● **Work request**
Copy out every line of the data that follows, exactly.

● **Information supplied**

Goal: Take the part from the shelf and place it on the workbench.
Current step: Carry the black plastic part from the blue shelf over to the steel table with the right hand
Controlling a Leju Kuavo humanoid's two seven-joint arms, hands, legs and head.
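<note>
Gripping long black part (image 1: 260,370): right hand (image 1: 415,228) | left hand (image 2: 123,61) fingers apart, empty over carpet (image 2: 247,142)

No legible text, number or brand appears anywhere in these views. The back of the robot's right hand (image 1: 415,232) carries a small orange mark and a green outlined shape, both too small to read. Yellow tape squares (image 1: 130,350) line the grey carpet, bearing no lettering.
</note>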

● **Final answer**
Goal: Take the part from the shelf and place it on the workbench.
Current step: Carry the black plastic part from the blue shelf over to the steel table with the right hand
Controlling a Leju Kuavo humanoid's two seven-joint arms, hands, legs and head.
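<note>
Gripping long black part (image 1: 260,370): right hand (image 1: 415,228) | left hand (image 2: 123,61) fingers apart, empty over carpet (image 2: 247,142)

No legible text, number or brand appears anywhere in these views. The back of the robot's right hand (image 1: 415,232) carries a small orange mark and a green outlined shape, both too small to read. Yellow tape squares (image 1: 130,350) line the grey carpet, bearing no lettering.
</note>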

No further output is required here.